In general if you are forced to use crypto, you should use the cheapest coin your supplier will accept. If it is cheap, that means there is not a lot of activity on the chain and energy use will be less. I used one called Zcash as it was the cheapest one the site accepted but that's not really relevant.
I used an old coinbase account I had used for similar situations in the past. I was doing it on her PC. I got the instructions to pay on the HRT site, and I pasted the wallet address into Coinbase and just before I hit send I noticed the wallet address I had pasted didn't match the wallet address I had copied.

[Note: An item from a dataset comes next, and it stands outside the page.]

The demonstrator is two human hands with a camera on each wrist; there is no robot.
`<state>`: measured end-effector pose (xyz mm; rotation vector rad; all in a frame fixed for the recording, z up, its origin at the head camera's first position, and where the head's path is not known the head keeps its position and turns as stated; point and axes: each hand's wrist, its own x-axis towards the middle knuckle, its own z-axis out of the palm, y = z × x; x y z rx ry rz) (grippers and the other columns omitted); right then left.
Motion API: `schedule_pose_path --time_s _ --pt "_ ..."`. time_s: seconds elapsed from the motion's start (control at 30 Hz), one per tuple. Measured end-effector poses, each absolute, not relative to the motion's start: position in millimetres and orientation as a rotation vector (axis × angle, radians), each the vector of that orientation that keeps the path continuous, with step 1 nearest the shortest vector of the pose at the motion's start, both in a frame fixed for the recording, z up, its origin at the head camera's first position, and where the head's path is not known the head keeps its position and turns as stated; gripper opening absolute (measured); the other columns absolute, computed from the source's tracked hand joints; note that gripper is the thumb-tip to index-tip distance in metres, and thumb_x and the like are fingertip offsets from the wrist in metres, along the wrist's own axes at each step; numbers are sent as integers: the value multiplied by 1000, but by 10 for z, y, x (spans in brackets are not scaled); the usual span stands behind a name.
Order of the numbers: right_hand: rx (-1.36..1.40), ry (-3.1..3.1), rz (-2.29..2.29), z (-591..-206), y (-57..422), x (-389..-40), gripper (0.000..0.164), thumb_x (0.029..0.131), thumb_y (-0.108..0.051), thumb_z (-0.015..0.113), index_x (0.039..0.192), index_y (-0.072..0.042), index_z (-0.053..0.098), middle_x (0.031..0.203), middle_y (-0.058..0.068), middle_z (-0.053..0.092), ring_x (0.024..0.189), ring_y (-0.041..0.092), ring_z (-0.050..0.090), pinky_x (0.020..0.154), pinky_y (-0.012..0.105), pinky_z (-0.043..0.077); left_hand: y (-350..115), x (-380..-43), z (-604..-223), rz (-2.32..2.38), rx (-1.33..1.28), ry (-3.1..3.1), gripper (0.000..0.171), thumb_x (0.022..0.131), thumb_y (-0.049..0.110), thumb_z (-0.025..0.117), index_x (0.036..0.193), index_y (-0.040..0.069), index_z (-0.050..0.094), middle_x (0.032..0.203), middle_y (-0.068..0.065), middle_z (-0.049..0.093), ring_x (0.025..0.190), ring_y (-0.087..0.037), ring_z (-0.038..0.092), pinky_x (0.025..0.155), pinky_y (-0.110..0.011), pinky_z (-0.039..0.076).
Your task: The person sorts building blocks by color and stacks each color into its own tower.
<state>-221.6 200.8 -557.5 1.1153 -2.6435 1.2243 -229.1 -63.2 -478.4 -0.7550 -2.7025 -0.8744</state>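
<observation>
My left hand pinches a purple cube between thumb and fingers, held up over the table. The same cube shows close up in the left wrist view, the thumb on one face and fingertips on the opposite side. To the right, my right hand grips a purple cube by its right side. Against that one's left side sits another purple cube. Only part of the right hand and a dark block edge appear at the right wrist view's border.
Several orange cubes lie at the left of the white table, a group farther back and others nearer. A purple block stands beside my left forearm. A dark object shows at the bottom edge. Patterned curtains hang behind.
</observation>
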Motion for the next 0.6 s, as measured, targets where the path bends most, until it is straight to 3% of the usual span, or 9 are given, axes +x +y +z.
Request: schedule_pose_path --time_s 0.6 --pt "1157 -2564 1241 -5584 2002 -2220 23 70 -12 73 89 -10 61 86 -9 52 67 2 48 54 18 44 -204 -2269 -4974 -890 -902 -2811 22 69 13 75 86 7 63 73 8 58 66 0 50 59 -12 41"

I looked it up and found this is from a form of malware called a Crypto Clipper, that detects when you have copied a crypto address, and makes you paste a different one so it can steal your money. I am lucky I noticed. To remedy it, I installed the free trial of Malwarebytes on her PC to remove malware, and completed the crypto transaction on my PC, and confirmed that the wallet address matched what the HRT site had given me.
I managed to avoid falling for it but it's such an easy thing to fall for, especially if you have avoided crypto thus far for extremely understandable reasons. Be careful out there! It could happen to anyone.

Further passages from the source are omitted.